EXERCISE DIRECTIONS: Copy each line that contains the string "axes", taking them from the material.

SOURCE DATA Start Marker

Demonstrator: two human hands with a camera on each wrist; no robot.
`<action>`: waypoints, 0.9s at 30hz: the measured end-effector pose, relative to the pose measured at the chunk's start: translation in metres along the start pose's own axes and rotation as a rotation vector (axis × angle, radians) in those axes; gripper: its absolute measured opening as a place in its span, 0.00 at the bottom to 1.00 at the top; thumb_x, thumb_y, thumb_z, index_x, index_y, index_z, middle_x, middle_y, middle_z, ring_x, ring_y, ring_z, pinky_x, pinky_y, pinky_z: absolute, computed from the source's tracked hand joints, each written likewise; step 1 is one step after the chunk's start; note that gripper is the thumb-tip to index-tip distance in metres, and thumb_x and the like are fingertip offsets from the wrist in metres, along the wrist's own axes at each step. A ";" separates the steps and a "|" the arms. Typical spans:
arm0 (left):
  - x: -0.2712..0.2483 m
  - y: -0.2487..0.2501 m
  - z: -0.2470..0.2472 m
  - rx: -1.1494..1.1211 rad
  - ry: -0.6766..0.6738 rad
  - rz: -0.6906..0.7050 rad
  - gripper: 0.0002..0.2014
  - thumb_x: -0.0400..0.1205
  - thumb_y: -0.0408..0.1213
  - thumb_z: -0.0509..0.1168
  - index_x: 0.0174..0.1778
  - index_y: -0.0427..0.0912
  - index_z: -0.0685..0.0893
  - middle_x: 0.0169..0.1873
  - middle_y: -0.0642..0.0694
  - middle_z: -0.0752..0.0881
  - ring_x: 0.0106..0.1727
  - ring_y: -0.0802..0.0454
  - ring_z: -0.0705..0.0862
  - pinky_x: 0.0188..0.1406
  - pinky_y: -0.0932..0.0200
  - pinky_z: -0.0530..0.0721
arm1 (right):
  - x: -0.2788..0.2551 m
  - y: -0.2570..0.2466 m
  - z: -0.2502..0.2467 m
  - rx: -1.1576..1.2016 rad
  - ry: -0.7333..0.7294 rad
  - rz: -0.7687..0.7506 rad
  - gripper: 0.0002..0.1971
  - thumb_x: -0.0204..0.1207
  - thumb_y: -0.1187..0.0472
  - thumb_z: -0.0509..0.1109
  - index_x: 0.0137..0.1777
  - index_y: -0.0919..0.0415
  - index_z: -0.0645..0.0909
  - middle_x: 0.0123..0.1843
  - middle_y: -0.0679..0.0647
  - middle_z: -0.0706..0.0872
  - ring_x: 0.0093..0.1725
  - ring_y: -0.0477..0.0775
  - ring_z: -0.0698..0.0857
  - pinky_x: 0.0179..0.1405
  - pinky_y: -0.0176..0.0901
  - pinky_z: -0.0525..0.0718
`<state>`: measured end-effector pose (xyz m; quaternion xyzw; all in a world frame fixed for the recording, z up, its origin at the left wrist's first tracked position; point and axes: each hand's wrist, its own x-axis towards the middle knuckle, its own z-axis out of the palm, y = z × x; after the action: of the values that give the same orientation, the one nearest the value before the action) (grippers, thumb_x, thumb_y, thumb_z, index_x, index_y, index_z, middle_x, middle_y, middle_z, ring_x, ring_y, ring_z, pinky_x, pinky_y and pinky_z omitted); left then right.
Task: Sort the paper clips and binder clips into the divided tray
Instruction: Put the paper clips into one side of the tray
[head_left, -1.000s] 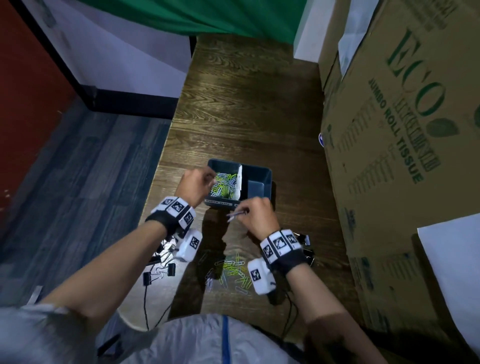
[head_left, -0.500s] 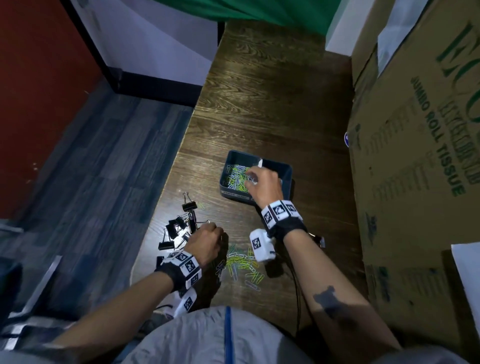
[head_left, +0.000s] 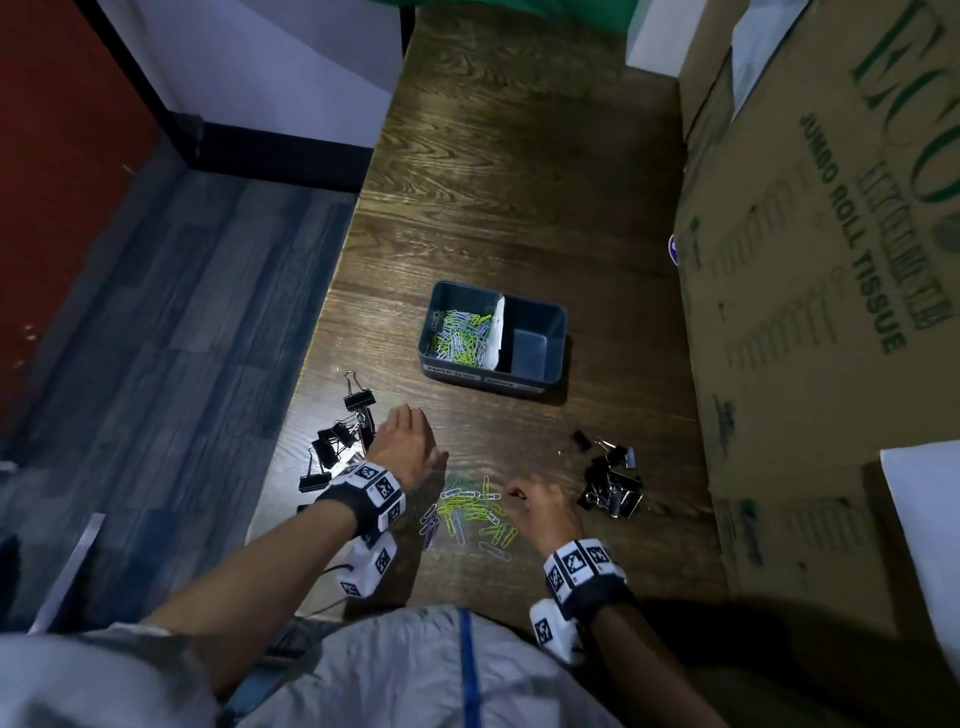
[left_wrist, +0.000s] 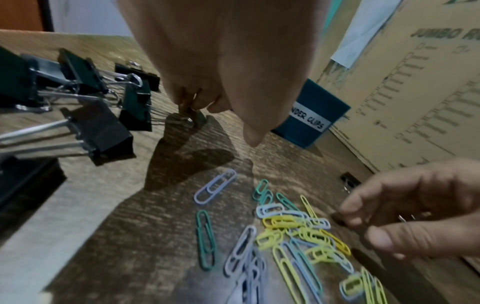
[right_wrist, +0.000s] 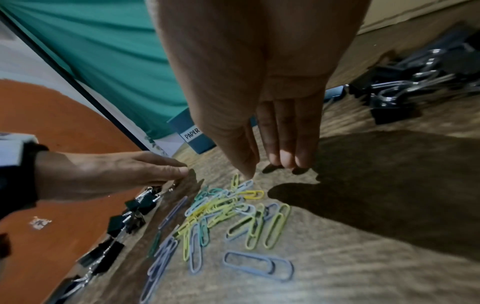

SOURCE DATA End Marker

THE COMPLETED TASK:
`<action>`: waypoints, 0.9s at 30hz: the measured end-effector pose, relative to the pose measured at the chunk's start: translation in metres along the start pose's own axes and rotation as a rotation vector (axis × angle, radians) in those axes; gripper: its absolute measured opening as a place in its span, 0.00 at the bottom to 1.00 at the top; thumb_x, thumb_y, thumb_z, index_x, index_y, index_z, middle_x, middle_y, middle_z, ring_x, ring_y, ring_z, pinky_x, pinky_y, pinky_z: absolute, computed from the source's tracked hand joints, each written likewise; step 1 is one step after the chunk's start; note that gripper is the thumb-tip to index-tip distance in metres, and thumb_x and the like are fingertip offsets from the wrist in metres, along the wrist's own axes at each step. A ";" separates the steps and a "|" the arms. Typical spans:
`<state>`: measured end-effector pose (xyz m; quaternion xyzw; all in a world frame fixed for the recording, z up, its origin at the left wrist's first tracked position; point and axes: each hand's wrist, its own x-axis towards the middle knuckle, its own z-axis out of the palm, y = z × x; after the action: of the values that give the same orientation, the one nearest the value before the action) (grippers, thumb_x, thumb_y, thumb_z, index_x, index_y, index_z, middle_x, middle_y, middle_z, ring_x, ring_y, ring_z, pinky_x, pinky_y and pinky_z omitted); left then right.

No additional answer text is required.